▸ Required action
Begin at the line below that has "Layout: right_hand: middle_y" and stop after the line that has "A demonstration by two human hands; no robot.". Please restate only those lines, word for word.
+++ Supplied data
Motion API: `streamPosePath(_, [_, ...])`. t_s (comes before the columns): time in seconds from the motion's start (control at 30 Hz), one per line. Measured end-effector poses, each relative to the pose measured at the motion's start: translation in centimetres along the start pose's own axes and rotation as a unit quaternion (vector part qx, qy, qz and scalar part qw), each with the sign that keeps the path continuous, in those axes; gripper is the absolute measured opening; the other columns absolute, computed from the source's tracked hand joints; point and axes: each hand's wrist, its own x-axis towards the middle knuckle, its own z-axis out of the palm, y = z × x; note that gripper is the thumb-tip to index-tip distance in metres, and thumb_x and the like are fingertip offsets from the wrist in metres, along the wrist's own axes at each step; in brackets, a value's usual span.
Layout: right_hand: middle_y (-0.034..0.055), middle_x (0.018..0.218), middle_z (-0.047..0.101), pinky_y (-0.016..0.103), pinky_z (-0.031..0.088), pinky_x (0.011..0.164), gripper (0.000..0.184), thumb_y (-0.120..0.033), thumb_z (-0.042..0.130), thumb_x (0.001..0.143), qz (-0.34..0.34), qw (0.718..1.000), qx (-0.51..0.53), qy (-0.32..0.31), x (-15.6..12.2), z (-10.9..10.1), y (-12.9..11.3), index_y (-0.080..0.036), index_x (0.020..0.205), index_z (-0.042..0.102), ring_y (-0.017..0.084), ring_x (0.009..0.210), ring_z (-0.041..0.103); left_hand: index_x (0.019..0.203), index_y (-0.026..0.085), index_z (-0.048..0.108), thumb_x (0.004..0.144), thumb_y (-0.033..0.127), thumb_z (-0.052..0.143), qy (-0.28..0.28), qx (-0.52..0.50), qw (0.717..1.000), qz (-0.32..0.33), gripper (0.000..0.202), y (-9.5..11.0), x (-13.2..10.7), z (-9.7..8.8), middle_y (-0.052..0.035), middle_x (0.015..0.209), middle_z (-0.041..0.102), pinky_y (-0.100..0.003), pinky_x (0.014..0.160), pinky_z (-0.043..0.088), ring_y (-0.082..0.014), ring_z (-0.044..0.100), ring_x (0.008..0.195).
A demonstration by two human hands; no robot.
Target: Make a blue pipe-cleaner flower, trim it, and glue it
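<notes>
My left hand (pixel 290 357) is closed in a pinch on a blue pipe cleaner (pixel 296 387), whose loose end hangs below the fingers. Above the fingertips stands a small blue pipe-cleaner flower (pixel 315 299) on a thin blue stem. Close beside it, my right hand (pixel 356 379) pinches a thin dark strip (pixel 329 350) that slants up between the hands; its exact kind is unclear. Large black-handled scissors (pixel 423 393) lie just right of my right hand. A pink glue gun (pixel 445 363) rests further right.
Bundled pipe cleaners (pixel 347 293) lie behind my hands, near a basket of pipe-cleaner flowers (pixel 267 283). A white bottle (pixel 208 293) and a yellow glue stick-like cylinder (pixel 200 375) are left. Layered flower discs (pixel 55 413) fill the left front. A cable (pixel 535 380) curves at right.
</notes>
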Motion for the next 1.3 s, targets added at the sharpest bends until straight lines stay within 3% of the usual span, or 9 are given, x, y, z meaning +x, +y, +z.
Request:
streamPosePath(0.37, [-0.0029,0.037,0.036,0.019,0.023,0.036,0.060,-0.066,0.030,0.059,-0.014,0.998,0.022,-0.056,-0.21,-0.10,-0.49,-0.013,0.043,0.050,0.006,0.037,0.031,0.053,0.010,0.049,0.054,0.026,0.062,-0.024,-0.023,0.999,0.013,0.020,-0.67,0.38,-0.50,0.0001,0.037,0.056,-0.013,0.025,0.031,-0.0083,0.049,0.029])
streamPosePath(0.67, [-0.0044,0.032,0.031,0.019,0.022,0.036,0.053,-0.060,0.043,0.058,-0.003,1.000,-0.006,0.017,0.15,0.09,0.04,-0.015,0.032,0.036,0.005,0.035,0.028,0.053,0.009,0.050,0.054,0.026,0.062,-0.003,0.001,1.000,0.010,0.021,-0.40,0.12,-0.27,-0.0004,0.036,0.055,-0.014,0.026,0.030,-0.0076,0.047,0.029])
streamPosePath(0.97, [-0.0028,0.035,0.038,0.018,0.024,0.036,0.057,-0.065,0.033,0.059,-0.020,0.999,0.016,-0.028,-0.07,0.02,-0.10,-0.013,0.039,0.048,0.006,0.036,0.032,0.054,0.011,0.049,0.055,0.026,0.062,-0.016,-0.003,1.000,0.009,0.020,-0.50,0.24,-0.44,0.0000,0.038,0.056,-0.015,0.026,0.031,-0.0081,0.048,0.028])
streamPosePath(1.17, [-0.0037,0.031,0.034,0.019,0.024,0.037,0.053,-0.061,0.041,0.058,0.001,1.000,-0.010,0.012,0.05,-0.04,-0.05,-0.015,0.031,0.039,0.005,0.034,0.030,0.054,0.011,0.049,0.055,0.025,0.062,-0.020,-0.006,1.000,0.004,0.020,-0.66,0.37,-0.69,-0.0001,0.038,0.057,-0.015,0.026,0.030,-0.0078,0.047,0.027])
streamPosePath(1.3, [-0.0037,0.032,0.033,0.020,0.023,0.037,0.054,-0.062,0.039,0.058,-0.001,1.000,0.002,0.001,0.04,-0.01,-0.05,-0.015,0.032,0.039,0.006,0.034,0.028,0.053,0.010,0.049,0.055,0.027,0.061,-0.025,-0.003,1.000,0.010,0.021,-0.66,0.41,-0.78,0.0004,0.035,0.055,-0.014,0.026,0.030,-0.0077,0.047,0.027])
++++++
▸ Solution for this exercise
Layout: right_hand: middle_y (-0.034..0.055), middle_x (0.018..0.218), middle_z (-0.047..0.101), pinky_y (-0.016..0.103), pinky_z (-0.031..0.088), pinky_x (0.011..0.164), gripper (0.000..0.184), thumb_y (-0.120..0.033), thumb_z (-0.042..0.130), thumb_x (0.001..0.143), qz (-0.34..0.34), qw (0.718..1.000), qx (-0.51..0.53), qy (-0.32..0.31), x (-15.6..12.2), z (-10.9..10.1), y (-12.9..11.3), index_y (-0.080..0.036), index_x (0.020..0.205), index_z (-0.042..0.102), ring_y (-0.017..0.084), ring_x (0.009..0.210), ring_z (-0.041..0.103); left_hand: index_x (0.019..0.203), index_y (-0.026..0.085), index_z (-0.048..0.108), thumb_x (0.004..0.144), thumb_y (-0.033..0.127), thumb_z (-0.052..0.143), qy (-0.28..0.28), qx (-0.52..0.50), qw (0.717..1.000), qz (-0.32..0.33), gripper (0.000..0.202), y (-9.5..11.0), x (-13.2..10.7), z (-9.7..8.8), middle_y (-0.052..0.035), middle_x (0.015..0.209), middle_z (-0.041..0.102), pinky_y (-0.100..0.003), pinky_x (0.014..0.160), pinky_z (-0.043..0.088), ring_y (-0.082..0.014), ring_z (-0.044..0.100), ring_x (0.008..0.195).
A demonstration by two human hands; no robot.

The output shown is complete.